Sql Design Approach for Searching a Table with an Unlimited Number of Bit Fields

SQL design approach for searching a table with an unlimited number of bit fields

something like this may work for you:

define tables:

CREATE TABLE #Apartments
(
ApartmentID int not null primary key identity(1,1)
,ApartmentName varchar(500) not null
,Status char(1) not null default ('A')
--....
)

CREATE TABLE #AttributeTypes
(
AttributeType smallint not null primary key
,AttributeDescription varchar(500) not null
)

CREATE TABLE #Attributes --boolean attributes, if row exists apartment has this attribute
(
ApartmentID int not null --FK to Apartments.ApartmentID
,AttributeID int not null primary key identity(1,1)
,AttributeType smallint not null --fk to AttributeTypes
)

insert sample data:

SET NO COUNT ON
INSERT INTO #Apartments VALUES ('one','A')
INSERT INTO #Apartments VALUES ('two','A')
INSERT INTO #Apartments VALUES ('three','I')
INSERT INTO #Apartments VALUES ('four','I')

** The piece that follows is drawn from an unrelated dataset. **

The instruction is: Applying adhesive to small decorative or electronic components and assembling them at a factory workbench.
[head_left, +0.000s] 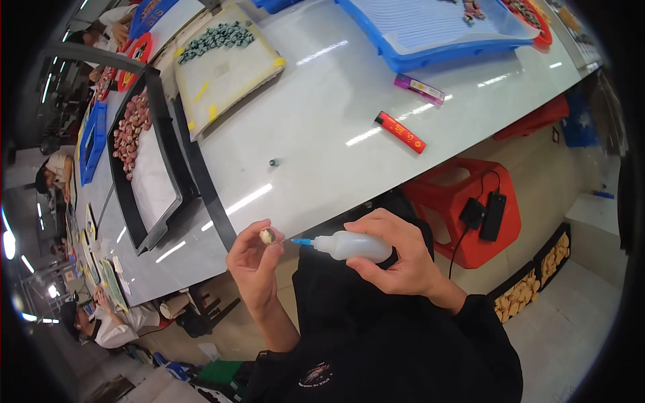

INSERT INTO #AttributeTypes VALUES (1,'dishwasher')
INSERT INTO #AttributeTypes VALUES (2,'deck')
INSERT INTO #AttributeTypes VALUES (3,'pool')
INSERT INTO #AttributeTypes VALUES (4,'pets allowed')
INSERT INTO #AttributeTypes VALUES (5,'washer/dryer')
INSERT INTO #AttributeTypes VALUES (6,'Pets Alowed')
INSERT INTO #AttributeTypes VALUES (7,'No Pets')

INSERT INTO #Attributes (ApartmentID, AttributeType) VALUES (1,1)
INSERT INTO #Attributes (ApartmentID, AttributeType) VALUES (1,2)
INSERT INTO #Attributes (ApartmentID, AttributeType) VALUES (1,3)
INSERT INTO #Attributes (ApartmentID, AttributeType) VALUES (1,4)
INSERT INTO #Attributes (ApartmentID, AttributeType) VALUES (1,5)
INSERT INTO #Attributes (ApartmentID, AttributeType) VALUES (1,6)

INSERT INTO #Attributes (ApartmentID, AttributeType) VALUES (2,1)
INSERT INTO #Attributes (ApartmentID, AttributeType) VALUES (2,2)
INSERT INTO #Attributes (ApartmentID, AttributeType) VALUES (2,3)
INSERT INTO #Attributes (ApartmentID, AttributeType) VALUES (2,4)
INSERT INTO #Attributes (ApartmentID, AttributeType) VALUES (2,7)

INSERT INTO #Attributes (ApartmentID, AttributeType) VALUES (3,1)
INSERT INTO #Attributes (ApartmentID, AttributeType) VALUES (3,2)
INSERT INTO #Attributes (ApartmentID, AttributeType) VALUES (3,3)
INSERT INTO #Attributes (ApartmentID, AttributeType) VALUES (3,4)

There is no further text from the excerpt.